:: EXERCISE DIRECTIONS ::
Print, exactly as they appear in the listing below, the lines from the line with "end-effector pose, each" to the line with "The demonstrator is", with both end lines kept.

:: GIVEN DATA ::
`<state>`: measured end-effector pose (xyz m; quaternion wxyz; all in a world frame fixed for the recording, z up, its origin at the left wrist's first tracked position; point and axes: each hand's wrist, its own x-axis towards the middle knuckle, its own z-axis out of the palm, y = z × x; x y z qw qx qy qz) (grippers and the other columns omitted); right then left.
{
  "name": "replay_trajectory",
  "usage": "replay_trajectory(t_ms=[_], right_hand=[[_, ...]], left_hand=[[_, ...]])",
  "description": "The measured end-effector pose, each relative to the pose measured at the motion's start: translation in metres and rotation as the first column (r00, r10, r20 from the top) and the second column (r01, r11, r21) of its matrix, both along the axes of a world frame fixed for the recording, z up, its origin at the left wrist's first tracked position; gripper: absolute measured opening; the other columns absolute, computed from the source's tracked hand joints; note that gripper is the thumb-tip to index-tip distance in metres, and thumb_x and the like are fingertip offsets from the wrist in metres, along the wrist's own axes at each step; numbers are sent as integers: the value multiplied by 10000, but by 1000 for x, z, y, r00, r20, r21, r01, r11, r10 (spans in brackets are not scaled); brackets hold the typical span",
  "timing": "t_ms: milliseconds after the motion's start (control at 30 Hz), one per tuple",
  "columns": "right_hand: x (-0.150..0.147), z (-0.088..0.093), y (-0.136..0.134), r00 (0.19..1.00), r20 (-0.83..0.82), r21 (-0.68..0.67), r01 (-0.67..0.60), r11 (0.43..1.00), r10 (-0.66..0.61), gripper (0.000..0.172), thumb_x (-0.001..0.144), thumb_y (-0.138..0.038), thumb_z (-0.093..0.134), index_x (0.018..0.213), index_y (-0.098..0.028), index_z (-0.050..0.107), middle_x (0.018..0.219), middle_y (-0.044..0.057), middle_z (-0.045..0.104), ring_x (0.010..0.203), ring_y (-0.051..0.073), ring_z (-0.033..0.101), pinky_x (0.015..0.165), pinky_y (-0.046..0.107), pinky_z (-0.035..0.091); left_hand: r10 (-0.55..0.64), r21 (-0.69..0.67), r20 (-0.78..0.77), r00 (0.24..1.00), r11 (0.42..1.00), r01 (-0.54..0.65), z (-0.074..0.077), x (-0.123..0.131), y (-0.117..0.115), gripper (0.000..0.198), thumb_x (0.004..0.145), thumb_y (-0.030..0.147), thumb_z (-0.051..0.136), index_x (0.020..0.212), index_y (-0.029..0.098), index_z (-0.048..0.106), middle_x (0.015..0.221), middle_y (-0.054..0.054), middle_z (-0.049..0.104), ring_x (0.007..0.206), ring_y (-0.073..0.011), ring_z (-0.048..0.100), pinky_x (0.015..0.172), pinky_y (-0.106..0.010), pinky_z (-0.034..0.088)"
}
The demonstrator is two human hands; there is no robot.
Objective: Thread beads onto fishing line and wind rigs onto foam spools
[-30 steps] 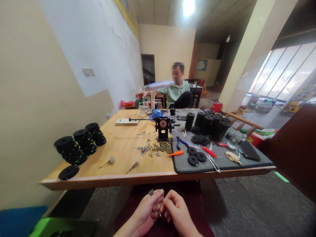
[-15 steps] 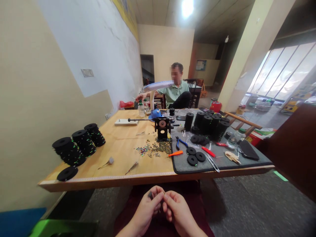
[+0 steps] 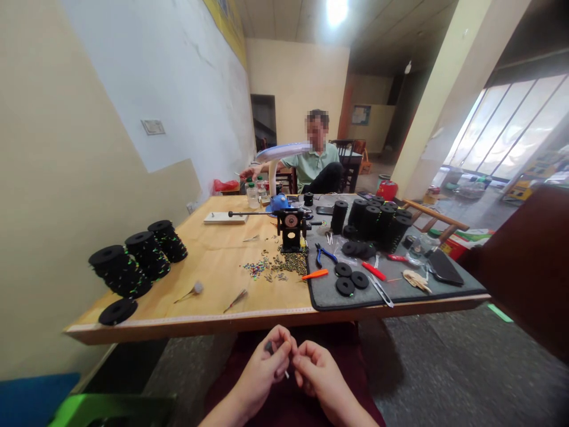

:: EXERCISE OUTPUT ::
  "description": "The measured end-effector pose, each relative to the pose measured at the motion's start: translation in metres and rotation as the first column (r00, r10, r20 from the top) and the second column (r01, r11, r21) of its matrix, both along the axes of a world frame fixed for the recording, z up, its origin at the left wrist's first tracked position; gripper: absolute measured opening; the other columns absolute, computed from the source's tracked hand joints; note that gripper is the thumb-tip to index-tip distance in metres, and thumb_x and the like are fingertip offsets from the wrist in metres, along the wrist's own axes at each step; numbers are sent as integers: the value multiplied by 10000, but by 1000 for x, z, y, r00, r20, r21, r01, r11, r10 (spans in brackets are not scaled); brackets hold the typical span",
  "timing": "t_ms: milliseconds after the motion's start (control at 30 Hz), one per tuple",
  "columns": "right_hand: x (-0.150..0.147), z (-0.088..0.093), y (-0.136..0.134), r00 (0.19..1.00), r20 (-0.83..0.82), r21 (-0.68..0.67), r01 (-0.67..0.60), r11 (0.43..1.00), r10 (-0.66..0.61), gripper (0.000..0.172), thumb_x (-0.001..0.144), thumb_y (-0.138..0.038), thumb_z (-0.093..0.134), index_x (0.018..0.213), index_y (-0.098..0.028), index_z (-0.050..0.107), middle_x (0.018..0.219), middle_y (-0.044..0.057), middle_z (-0.045..0.104), ring_x (0.010..0.203), ring_y (-0.051..0.073), ring_z (-0.033..0.101), pinky_x (0.015..0.165), pinky_y (-0.046..0.107), pinky_z (-0.035..0.091); left_hand: r10 (-0.55..0.64), r21 (-0.69..0.67), r20 (-0.78..0.77), r00 (0.24..1.00), r11 (0.42..1.00), r01 (-0.54..0.65), z (-0.074..0.077), x (-0.123..0.131), y (-0.117..0.115), gripper (0.000..0.198), thumb_x (0.004..0.145), thumb_y (-0.030..0.147), thumb_z (-0.051..0.136), index_x (0.020..0.212), index_y (-0.029..0.098), index_z (-0.048..0.106), middle_x (0.015..0.221), middle_y (-0.054..0.054), middle_z (-0.049..0.104), ring_x (0.007..0.206), ring_y (-0.073..0.011), ring_z (-0.048..0.100), pinky_x (0.015..0.172), pinky_y (-0.106..0.010), pinky_z (-0.034..0.088)"
}
The demonstrator is two human hands; there is no robot.

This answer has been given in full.